Exercise directions
Return only the stretch of the material below that begins with the line containing "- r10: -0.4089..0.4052" and ends with the line containing "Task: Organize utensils", exactly; both of those lines belong to it.

════════════════════

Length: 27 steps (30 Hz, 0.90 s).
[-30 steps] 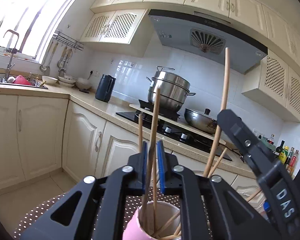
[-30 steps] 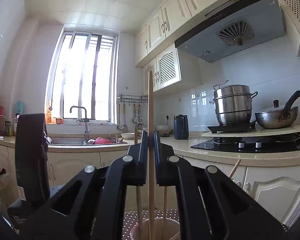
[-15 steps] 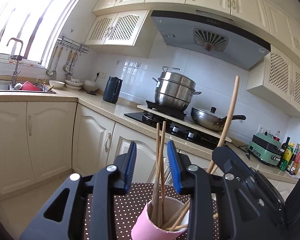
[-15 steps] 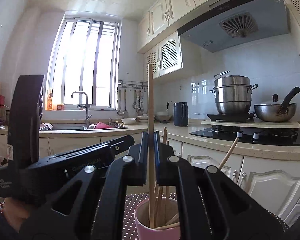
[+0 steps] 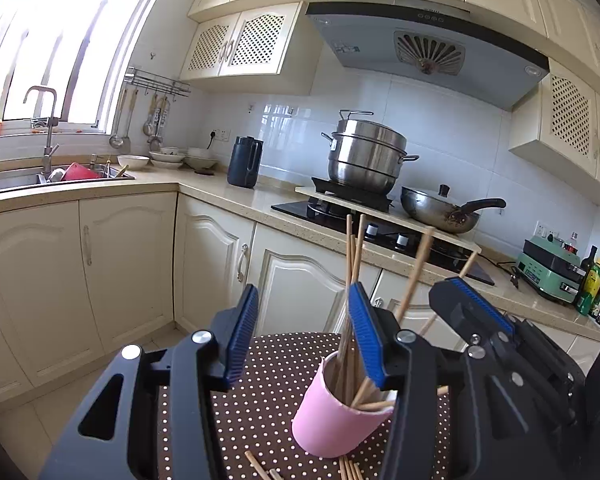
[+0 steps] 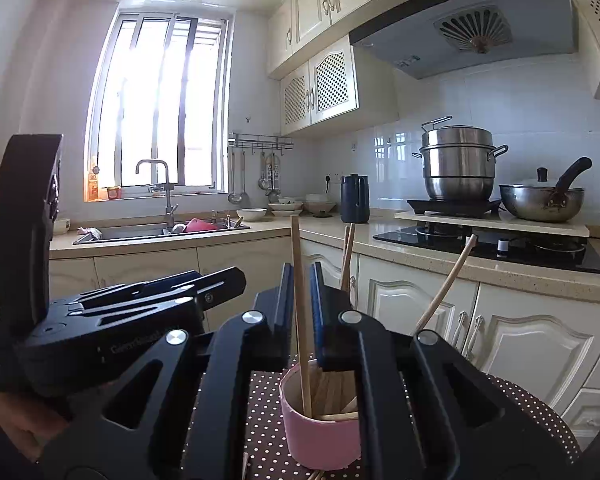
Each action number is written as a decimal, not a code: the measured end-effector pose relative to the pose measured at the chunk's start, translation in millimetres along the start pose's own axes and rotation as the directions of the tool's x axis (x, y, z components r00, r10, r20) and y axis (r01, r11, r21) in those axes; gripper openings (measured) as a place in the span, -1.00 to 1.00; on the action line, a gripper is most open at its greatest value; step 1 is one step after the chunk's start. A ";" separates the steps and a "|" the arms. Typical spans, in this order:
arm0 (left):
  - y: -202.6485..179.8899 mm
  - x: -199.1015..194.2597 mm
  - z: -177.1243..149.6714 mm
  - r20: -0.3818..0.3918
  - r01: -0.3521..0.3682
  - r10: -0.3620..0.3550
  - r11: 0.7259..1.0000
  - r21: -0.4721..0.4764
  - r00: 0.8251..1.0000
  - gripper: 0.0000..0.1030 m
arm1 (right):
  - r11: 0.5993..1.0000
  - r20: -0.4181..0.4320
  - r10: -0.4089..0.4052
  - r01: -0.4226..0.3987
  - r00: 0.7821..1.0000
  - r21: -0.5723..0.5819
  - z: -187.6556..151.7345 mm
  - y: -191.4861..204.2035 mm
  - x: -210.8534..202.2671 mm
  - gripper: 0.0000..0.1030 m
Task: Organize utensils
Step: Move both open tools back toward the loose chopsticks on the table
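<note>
Right wrist view: the right tool [image 6: 301,304] was nearly shut around one upright chopstick [image 6: 300,300], its lower end inside the pink cup [image 6: 320,432]. The left tool [image 5: 300,336], jaws opening and empty, sat just left of the cup on the dotted bench [image 5: 268,396].

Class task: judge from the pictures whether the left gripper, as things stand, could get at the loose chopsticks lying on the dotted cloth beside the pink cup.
Probably yes. The left gripper is opening with nothing between its fingers, and the loose chopsticks lie uncovered on the cloth below it. The pink cup crowds them, so it would need care.
</note>
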State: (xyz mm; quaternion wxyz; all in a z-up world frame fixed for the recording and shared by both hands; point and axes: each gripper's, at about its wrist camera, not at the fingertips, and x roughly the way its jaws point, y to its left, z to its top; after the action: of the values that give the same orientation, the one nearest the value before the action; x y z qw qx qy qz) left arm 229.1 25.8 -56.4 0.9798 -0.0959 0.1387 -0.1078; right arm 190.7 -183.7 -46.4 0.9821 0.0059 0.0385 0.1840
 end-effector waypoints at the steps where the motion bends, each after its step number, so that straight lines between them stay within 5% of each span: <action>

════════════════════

Response to this exercise
  - r10: -0.4089..0.4052
  - r01: -0.4226..0.3987
  - r00: 0.7821..1.0000
  - r21: -0.5723..0.5819
  - z: -187.6556..151.7345 mm
  - y: -191.4861..204.2035 mm
  - x: -210.8534..202.2671 mm
  - gripper: 0.0000..0.1030 m
Task: Organize utensils

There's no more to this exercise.